Dos trabajos, entre muchos, publicados al calor de los acontecimientos dan cuenta de estas posiciones entre los exiliados argentinos. En Cuadernos Políticos, de México, Adolfo Gilly publica «La guerra del capital», un ensayo en donde se señala la confluencia de dos crisis, la de los militares y la de Thatcher, como desencadenante de la guerra de Malvinas:

«En términos precisos lo dijo, desde el lado de la minoría británica que se opuso a la guerra colonial, el historiador Edward Thompson:

‘La guerra de las Falkland no es sobre los habitantes de las islas. Es sobre `no perder la cara´. Es sobre la política interna. Es sobre lo que sucede cuando uno le tuerce la cola a un león… es un momento de atavismo imperial, mezclado con las nostalgias de quienes hoy llegan al final de su edad madura’.

Como era fácilmente previsible para cualquiera menos inepto e ignorante que los militares que gobiernan Buenos Aires, Thatcher no iba a dejar pasar esta oportunidad de hacer una guerra, posiblemente costosa pero seguramente ganada desde un comienzo, para unificar en su apoyo a la opinión pública británica y subordinar a su política imperial a la oposición laborista, jamás reacia a apoyar tales empresas». (Gilly)

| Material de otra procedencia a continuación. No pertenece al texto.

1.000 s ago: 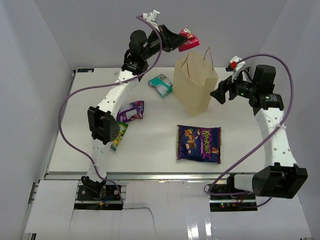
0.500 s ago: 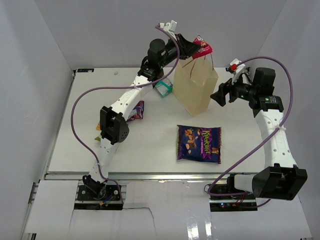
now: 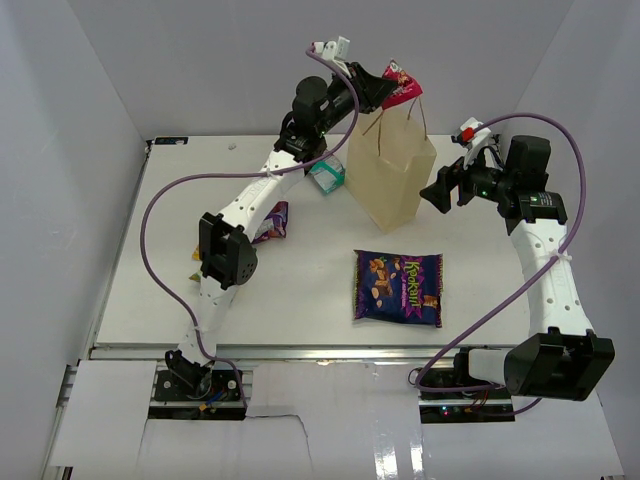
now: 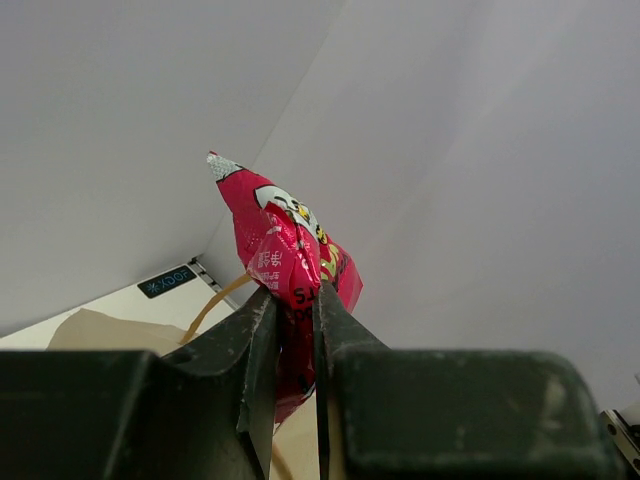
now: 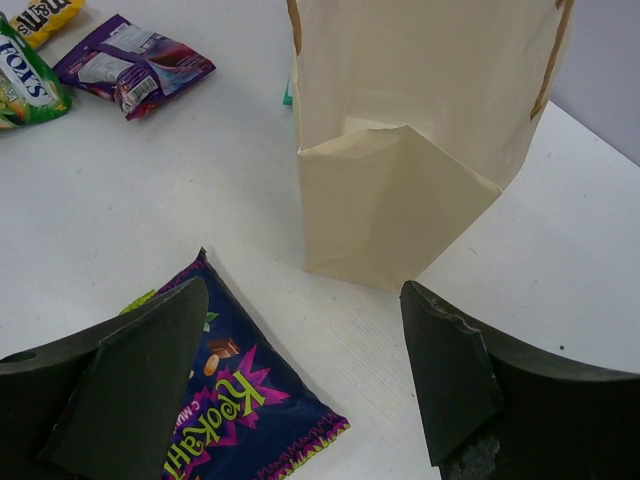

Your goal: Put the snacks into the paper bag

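My left gripper [image 3: 385, 88] is shut on the small red bar wrapper [image 3: 403, 84], held up in the air just above the open top of the tan paper bag [image 3: 390, 175]. In the left wrist view the wrapper [image 4: 285, 245] sticks up between my fingers [image 4: 297, 305], with a bag handle behind. My right gripper [image 3: 440, 190] is open and empty beside the bag's right side, and the bag [image 5: 420, 100] stands upright ahead of it. The large dark purple bag [image 3: 398, 287] lies flat in front of the paper bag and shows in the right wrist view [image 5: 230, 400].
The teal-white packet [image 3: 328, 175] lies left of the bag, partly behind the left arm. The small purple-white packet [image 3: 272, 222] [image 5: 135, 70] and the green-yellow packet [image 5: 25, 85] lie further left, mostly hidden under the arm from above. A yellow packet [image 5: 45, 15] lies beside them.
My left gripper carried the red wrapper rightward from left of the bag to above its open top, then tilted it up slightly. The right arm barely moved.
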Robot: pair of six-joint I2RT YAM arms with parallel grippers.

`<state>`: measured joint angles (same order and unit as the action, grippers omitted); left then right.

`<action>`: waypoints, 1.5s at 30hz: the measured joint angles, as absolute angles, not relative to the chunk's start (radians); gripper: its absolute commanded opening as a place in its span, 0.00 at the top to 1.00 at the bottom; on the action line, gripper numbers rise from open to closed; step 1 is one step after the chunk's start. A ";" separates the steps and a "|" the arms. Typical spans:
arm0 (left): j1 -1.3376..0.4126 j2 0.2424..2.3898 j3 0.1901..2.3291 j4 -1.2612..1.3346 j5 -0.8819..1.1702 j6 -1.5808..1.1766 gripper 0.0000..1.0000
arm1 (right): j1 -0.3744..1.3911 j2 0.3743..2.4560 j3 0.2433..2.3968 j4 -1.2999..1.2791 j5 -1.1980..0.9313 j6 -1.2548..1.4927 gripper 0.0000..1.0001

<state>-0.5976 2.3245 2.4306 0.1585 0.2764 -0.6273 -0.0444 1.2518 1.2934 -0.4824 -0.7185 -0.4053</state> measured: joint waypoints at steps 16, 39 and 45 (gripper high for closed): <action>-0.598 2.315 2.420 0.226 0.327 -0.633 0.70 | -0.044 1.251 1.278 -0.485 -0.722 -0.400 0.16; -0.598 2.315 2.362 0.208 0.325 -0.598 0.39 | -0.043 1.251 1.282 -0.524 -0.821 -0.459 0.16; -0.591 2.186 2.246 0.075 0.241 -0.446 0.22 | 0.201 1.296 1.358 -0.809 -0.888 -0.858 0.16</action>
<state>-0.5911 2.1857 2.2459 0.0746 0.2413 -0.4458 0.2012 1.2964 1.3579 -0.8089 -0.8875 -0.8581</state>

Tony Blair acaba de decir que él hubiese actuado igual que la dama de hierro. ¡Luego de la invasión a Irak, qué duda cabe!

En los documentos, ahora desclasificados, encontramos la prueba de esos análisis.

Apenas unas horas antes del desembarco de las tropas argentinas en Malvinas, se registra la siguiente comunicación telefónica, entre el presidente norteamericano Ronald Reagan y Galtieri:

Reagan … «estimo imprescindible continuar con las negociaciones y buscar una alternativa al uso de la fuerza. Créame, señor presidente, que tengo buenas razones para afirmar que Gran Bretaña respondería con la fuerza a una acción militar argentina».

Galtieri se niega a aceptar las indicaciones del jefe de occidente.

Alejandro Dabat y Luis Lorenzano escriben «Conflicto malvinense y crisis nacional» (Libros de Teoría y Política, México, 1982), en donde realizan una exhaustivo análisis y una documentada investigación sobre la crisis de la dictadura y de la sociedad argentina que desembocó en Malvinas.

Quedaron en desamparo, como bien lo señala Palermo, los ex combatientes. No pudieron entender la parte que les tocó en esta trágica opereta.

El capitán de infantería y paracaidista Carlos Arroyo describió al tribunal de las FFAA que juzgó los hechos las marchas y contramarchas del alto mando:

«Las raciones frías llegaban no a todas las posiciones. Pero inconsumibles porque los alimentos se congelaban a temperaturas de 10 y 12 grados bajo cero y no contaban con calentadores para descongelarlas. Inservibles. Falta de alimentación y de ropas adecuadas al frío. La movilidad del enemigo superó todo lo esperado.

El 50 por ciento de los soldados a su mando (150) o eran conscriptos con solo dos meses de instrucción o reincorporados de la clase anterior que habían hecho la colimba como cocineros, mozos, talabarteros, peluqueros, etc.» (Página 12)

A la hora de hacer su balance, el ex comandante del Ejército en tiempos de Carlos Menem, el teniente general Martín Balsa, admitió que «fuimos a un conflicto para el que no estábamos preparados…Se planificó sobre dos supuestos: que Gran Bretaña no iba a reaccionar y que Estados Unidos permanecería neutral. Ninguno de lo dos supuestos se dio».

A 25 años de la guerra, las Fuerzas Armadas no han dado todavía a conocer oficialmente el informe de la comisión por ellos mismos designada, presidida por el teniente general retirado Benjamín Rattembach, para estudiar por qué perdieron la guerra. Sí se sabe que la comisión Rattembach pidió la pena de muerte para todos los jefes militares que dirigieron la guerra de las Malvinas.

Carlos Abel Suárez es miembro del Consejo de Redacción de SINPERMISO.